_Work instruction_. Every line in the listing below that holds the word "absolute" should be returned.

■ ■ ■ ■

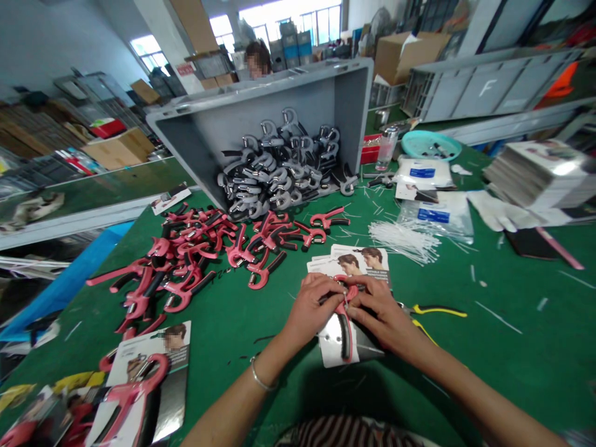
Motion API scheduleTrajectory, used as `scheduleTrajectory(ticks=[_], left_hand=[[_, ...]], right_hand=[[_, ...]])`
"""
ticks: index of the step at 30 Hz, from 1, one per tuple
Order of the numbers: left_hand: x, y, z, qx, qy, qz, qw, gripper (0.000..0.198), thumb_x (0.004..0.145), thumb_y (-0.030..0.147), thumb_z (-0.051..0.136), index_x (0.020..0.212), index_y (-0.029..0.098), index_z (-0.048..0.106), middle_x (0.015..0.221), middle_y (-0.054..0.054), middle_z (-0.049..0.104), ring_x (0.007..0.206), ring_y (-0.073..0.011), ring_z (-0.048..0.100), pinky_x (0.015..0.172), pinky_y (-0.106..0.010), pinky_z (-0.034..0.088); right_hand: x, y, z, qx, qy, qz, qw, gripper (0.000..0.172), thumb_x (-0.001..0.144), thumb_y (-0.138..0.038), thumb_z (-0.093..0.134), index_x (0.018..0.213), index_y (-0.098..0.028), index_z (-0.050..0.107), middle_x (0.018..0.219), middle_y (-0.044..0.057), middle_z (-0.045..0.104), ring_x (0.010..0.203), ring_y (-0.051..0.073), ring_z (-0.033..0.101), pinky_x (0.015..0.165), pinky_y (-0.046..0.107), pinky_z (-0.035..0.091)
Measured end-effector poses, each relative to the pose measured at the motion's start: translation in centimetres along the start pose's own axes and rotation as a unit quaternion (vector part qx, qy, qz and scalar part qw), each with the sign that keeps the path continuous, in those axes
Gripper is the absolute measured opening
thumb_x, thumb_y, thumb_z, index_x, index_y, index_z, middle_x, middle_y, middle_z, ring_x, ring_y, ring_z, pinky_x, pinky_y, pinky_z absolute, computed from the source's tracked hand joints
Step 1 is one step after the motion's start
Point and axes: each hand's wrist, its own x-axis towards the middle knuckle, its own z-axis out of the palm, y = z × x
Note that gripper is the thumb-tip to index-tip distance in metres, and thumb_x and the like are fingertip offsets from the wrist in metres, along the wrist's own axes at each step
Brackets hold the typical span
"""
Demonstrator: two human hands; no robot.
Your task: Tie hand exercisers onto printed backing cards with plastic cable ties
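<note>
A pink and black hand grip (345, 329) lies on a printed card (330, 341) in front of me, on top of other cards. My left hand (316, 304) pinches the upper part of this grip from the left, its fingers bent together. From the right, my right hand (375, 307) presses thumb and fingers at the same spot. A small pale strip seems to show between the fingertips, too small to make out well. Yellow-handled pliers (437, 310) lie just right of my right hand, partly hidden by it.
Pink grips (186, 248) are heaped at left; a tilted grey crate (344, 105) holds grey grips. White cable ties (405, 241), plastic bags (437, 214), a teal plate (431, 146) and stacked cards (540, 174) are at right. Carded grips (177, 385) lie front left. A person's head shows behind the crate.
</note>
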Motion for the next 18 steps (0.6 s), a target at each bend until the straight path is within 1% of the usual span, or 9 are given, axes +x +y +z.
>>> scheduleTrajectory(ticks=[4,8,9,11,14,16,18], left_hand=[[-0.3,-0.1,0.0,0.01,0.004,0.018,1.0,0.01,0.088,0.02,0.065,0.092,0.026,0.073,0.093,-0.003,0.074,0.098,-0.0226,0.06,0.095,-0.04,0.037],[-0.5,0.4,-0.4,0.033,-0.018,0.049,0.998,0.012,0.091,0.021,0.061,0.093,0.024,0.072,0.097,-0.005,0.073,0.101,-0.0235,0.058,0.094,-0.04,0.037],[-0.5,0.5,-0.6,0.031,-0.026,0.048,0.998,0.012,0.091,0.022,0.061,0.093,0.024,0.072,0.097,-0.005,0.072,0.101,-0.0233,0.058,0.094,-0.04,0.037],[-0.3,0.8,-0.9,0.012,-0.032,0.026,0.999,0.012,0.092,0.024,0.061,0.092,0.024,0.072,0.094,-0.004,0.073,0.097,-0.0225,0.059,0.093,-0.038,0.038],[0.4,1.2,-1.3,-0.007,-0.02,-0.017,1.0,0.009,0.089,0.027,0.064,0.085,0.023,0.071,0.087,-0.002,0.072,0.092,-0.0216,0.061,0.09,-0.036,0.039],[0.8,1.6,-1.4,0.002,0.006,-0.024,1.0,0.009,0.088,0.026,0.065,0.082,0.023,0.07,0.086,-0.002,0.072,0.091,-0.0217,0.061,0.089,-0.036,0.039],[1.1,2.1,-1.4,0.022,0.033,-0.02,0.999,0.01,0.089,0.023,0.064,0.08,0.022,0.069,0.086,-0.002,0.072,0.092,-0.0216,0.06,0.089,-0.037,0.04]], right_hand=[[0.0,0.0,0.1,0.006,0.005,0.003,1.0,0.015,0.097,-0.032,0.056,0.095,-0.027,0.069,0.138,0.006,0.052,0.129,0.026,0.044,0.11,0.049,0.032],[0.3,0.2,0.2,0.028,0.016,0.015,0.999,0.016,0.096,-0.032,0.057,0.087,-0.025,0.069,0.133,0.006,0.056,0.126,0.026,0.047,0.107,0.048,0.035],[0.5,0.1,0.2,0.032,0.018,0.017,0.999,0.016,0.096,-0.031,0.057,0.086,-0.025,0.069,0.132,0.006,0.057,0.125,0.026,0.048,0.106,0.047,0.035],[0.6,0.1,0.3,0.034,0.023,0.019,0.999,0.017,0.096,-0.031,0.057,0.085,-0.025,0.068,0.128,0.005,0.058,0.123,0.026,0.049,0.105,0.047,0.035],[0.8,0.0,0.5,0.032,0.03,0.017,0.999,0.014,0.097,-0.029,0.055,0.09,-0.025,0.067,0.127,0.006,0.058,0.122,0.025,0.049,0.106,0.046,0.035],[0.9,0.2,0.6,0.038,0.043,0.016,0.998,0.011,0.097,-0.027,0.054,0.1,-0.025,0.065,0.127,0.007,0.056,0.123,0.024,0.049,0.107,0.046,0.035],[1.1,0.5,0.9,0.04,0.068,0.018,0.997,0.013,0.096,-0.025,0.055,0.106,-0.025,0.062,0.126,0.008,0.056,0.123,0.024,0.049,0.107,0.045,0.035]])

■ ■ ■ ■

_Answer section_.
Gripper is the absolute measured opening
thumb_x, thumb_y, thumb_z, index_x, index_y, index_z, middle_x, middle_y, middle_z, ring_x, ring_y, ring_z, pinky_x, pinky_y, pinky_z absolute, computed from the source's tracked hand joints

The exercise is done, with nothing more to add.